From the superdataset’s perspective, the subdataset appears as being “modified”. Note how it is not individual files that show up as “modified”, but indeed the complete subdataset as a single entity.

What this shows you is that the modifications of the subdataset you performed are not automatically recorded to the superdataset. This makes sense, after all it should be up to you to decide whether you want record something or not. But it is worth repeating: If you modify a subdataset, you will need to save this in the superdataset in order to have a clean superdataset status.

Let’s save the modification of the subdataset into the history of the superdataset. For this, to avoid confusion, you can specify explicitly to which dataset you want to save a modification. -d . specifies the current dataset, i.e., DataLad-101, as the dataset to save to:

$ datalad save -d . -m "finished my midterm project" midterm_project
add(ok): midterm_project (dataset)
add(ok): .gitmodules (file)
save(ok): . (dataset)

More on how ‘datalad save’ can operate on nested datasets

In a superdataset with subdatasets, datalad save (manual) by default tries to figure out on its own which dataset’s history of all available datasets a datalad save should be written to. However, it can reduce confusion or allow specific operations to be very explicit in the command call and tell DataLad where to save what kind of modifications to.

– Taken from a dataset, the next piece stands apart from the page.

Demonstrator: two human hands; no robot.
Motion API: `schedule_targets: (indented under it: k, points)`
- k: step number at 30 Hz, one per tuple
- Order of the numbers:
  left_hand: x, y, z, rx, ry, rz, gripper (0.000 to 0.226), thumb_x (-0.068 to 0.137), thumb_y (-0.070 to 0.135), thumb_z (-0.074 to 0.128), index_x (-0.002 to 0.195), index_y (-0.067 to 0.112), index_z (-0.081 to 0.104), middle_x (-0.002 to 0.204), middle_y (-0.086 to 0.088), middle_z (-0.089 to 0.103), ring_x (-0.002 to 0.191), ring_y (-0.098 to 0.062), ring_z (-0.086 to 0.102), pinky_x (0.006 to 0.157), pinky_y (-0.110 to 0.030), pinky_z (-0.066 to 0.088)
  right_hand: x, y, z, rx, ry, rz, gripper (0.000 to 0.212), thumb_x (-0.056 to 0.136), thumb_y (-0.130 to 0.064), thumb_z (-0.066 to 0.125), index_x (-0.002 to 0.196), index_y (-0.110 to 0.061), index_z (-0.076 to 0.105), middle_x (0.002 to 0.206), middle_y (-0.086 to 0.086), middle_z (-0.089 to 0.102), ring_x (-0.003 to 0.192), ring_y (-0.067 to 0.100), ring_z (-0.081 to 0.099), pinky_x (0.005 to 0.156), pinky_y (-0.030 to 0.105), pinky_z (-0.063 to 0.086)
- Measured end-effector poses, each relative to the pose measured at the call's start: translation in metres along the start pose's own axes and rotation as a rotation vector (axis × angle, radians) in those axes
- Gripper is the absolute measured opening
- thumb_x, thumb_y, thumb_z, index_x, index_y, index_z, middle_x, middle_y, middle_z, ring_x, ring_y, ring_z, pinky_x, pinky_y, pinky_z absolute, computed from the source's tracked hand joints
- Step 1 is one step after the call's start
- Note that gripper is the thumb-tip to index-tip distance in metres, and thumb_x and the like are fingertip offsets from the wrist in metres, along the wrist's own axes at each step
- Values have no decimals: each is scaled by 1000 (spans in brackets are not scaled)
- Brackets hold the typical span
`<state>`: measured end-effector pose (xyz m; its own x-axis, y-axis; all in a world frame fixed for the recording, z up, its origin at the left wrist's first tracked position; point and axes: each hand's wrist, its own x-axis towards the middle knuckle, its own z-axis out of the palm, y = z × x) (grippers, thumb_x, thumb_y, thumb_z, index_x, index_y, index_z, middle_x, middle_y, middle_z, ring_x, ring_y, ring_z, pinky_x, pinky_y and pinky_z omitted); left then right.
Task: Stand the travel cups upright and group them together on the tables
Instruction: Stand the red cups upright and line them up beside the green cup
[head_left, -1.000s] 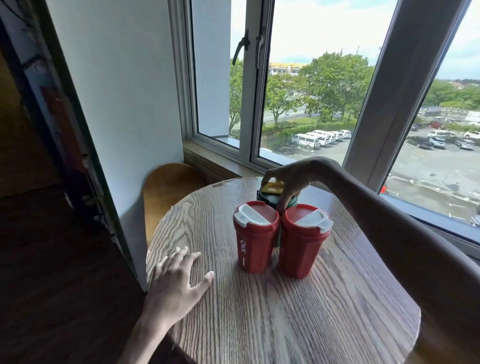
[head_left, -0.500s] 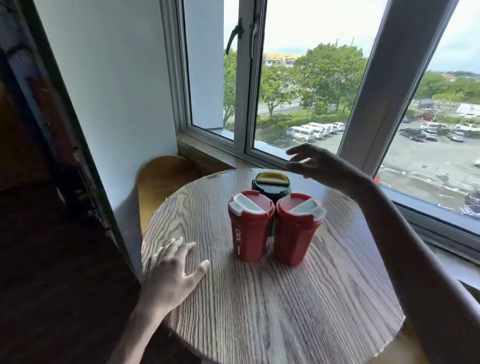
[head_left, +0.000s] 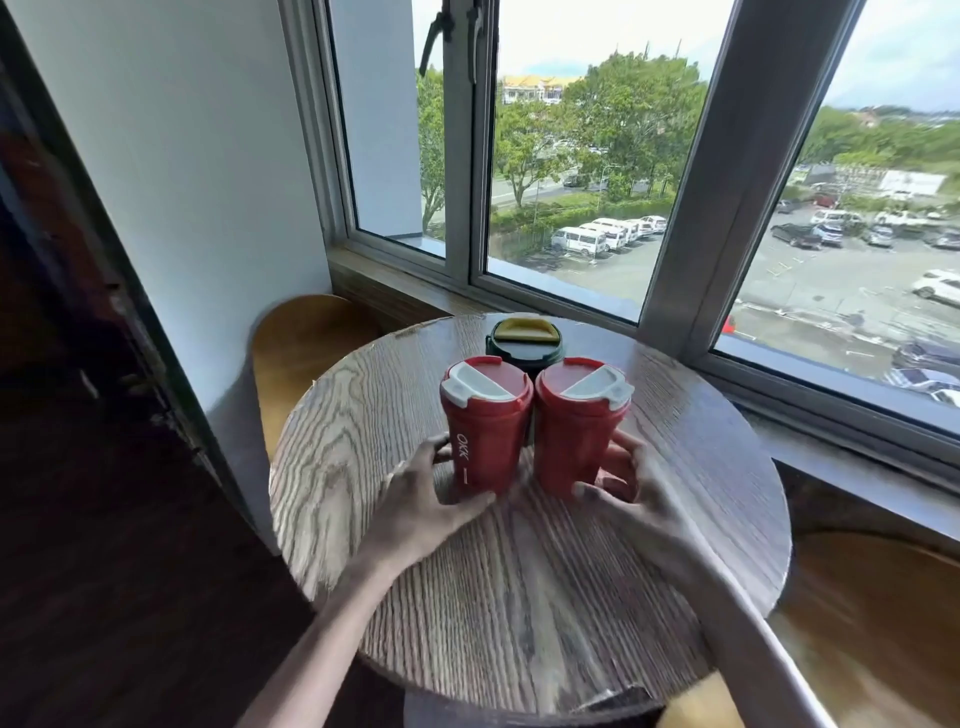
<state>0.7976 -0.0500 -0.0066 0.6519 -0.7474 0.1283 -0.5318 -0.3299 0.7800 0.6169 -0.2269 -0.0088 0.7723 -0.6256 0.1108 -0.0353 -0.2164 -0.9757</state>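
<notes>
Three travel cups stand upright, touching, on a round wooden table (head_left: 519, 597). The left red cup (head_left: 485, 423) and the right red cup (head_left: 576, 421) each have a white lid flap. A dark green cup (head_left: 524, 343) with a yellow flap stands behind them, mostly hidden. My left hand (head_left: 421, 499) wraps the base of the left red cup. My right hand (head_left: 628, 493) wraps the base of the right red cup.
A window (head_left: 597, 182) with a grey frame runs close behind the table, with a wooden sill (head_left: 395, 291) below it. A wooden chair seat (head_left: 301, 343) sits at the left by the white wall. Another wooden seat (head_left: 872, 634) lies at the lower right.
My right hand left the green cup's lid and came down to the right red cup's base. My left hand moved off the tabletop onto the left red cup's base.
</notes>
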Motion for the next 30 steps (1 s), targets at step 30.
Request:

If you want to save the current state of the subdataset into the superdataset (as necessary here), start a save from the superdataset and have the -d/--dataset option point to its root:

$ # in the root of the superds
$ datalad save -d . -m "update subdataset"

If you are in the superdataset, and you want to save an unsaved modification in a subdataset to the subdatasets history, let -d/--dataset point to the subdataset:

$ # in the superds
$ datalad save -d path/to/subds -m "modified XY"

The recursive option allows you to save any content underneath the specified directory, and recurse into any potential subdatasets:

$ datalad save . --recursive

Let’s check which subproject commit is now recorded in the superdataset:

$ git log -p -n 1
commit c5c90178✂SHA1
Author: Elena Piscopia <elena@example.net>
Date:   Tue Jun 18 16:13:00 2019 +0000

    finished my midterm project

diff --git a/midterm_project b/midterm_project
index 18f4a98..6fc0d0f 160000
--- a/midterm_project
+++ b/midterm_project
@@ -1 +1 @@
-Subproject commit 18f4a981✂SHA1
+Subproject commit 6fc0d0f5✂SHA1

As you can see in the log entry, the subproject commit changed from the first commit hash in the subdataset history to the most recent one. With this change, therefore, your superdataset tracks the most recent version of the midterm_project dataset, and your dataset’s status is clean again.

This time in DataLad-101 is a convenient moment to dive a bit deeper into the functions of the datalad status (manual) command. If you are interested in this, checkout the dedicated Findoutmore.

More on ‘datalad status’

First of all, let’s start with a quick overview of the different content types and content states various datalad status commands in the course of DataLad-101 have shown up to this point. You have seen the following content types:

  • file, e.g., notes.txt: any file (or symlink that is a placeholder to an annexed file)

  • directory, e.g., books: any directory that does not qualify for the dataset type

  • symlink, e.g., the .jgp that was manually unlocked in section Input and output: any symlink that is not used as a placeholder for an annexed file

  • dataset, e.g., the midterm_project: any top-level dataset, or any subdataset that is properly registered in the superdataset

And you have seen the following content states: modified and untracked. The section Miscellaneous file system operations will show you many instances of deleted content state as well.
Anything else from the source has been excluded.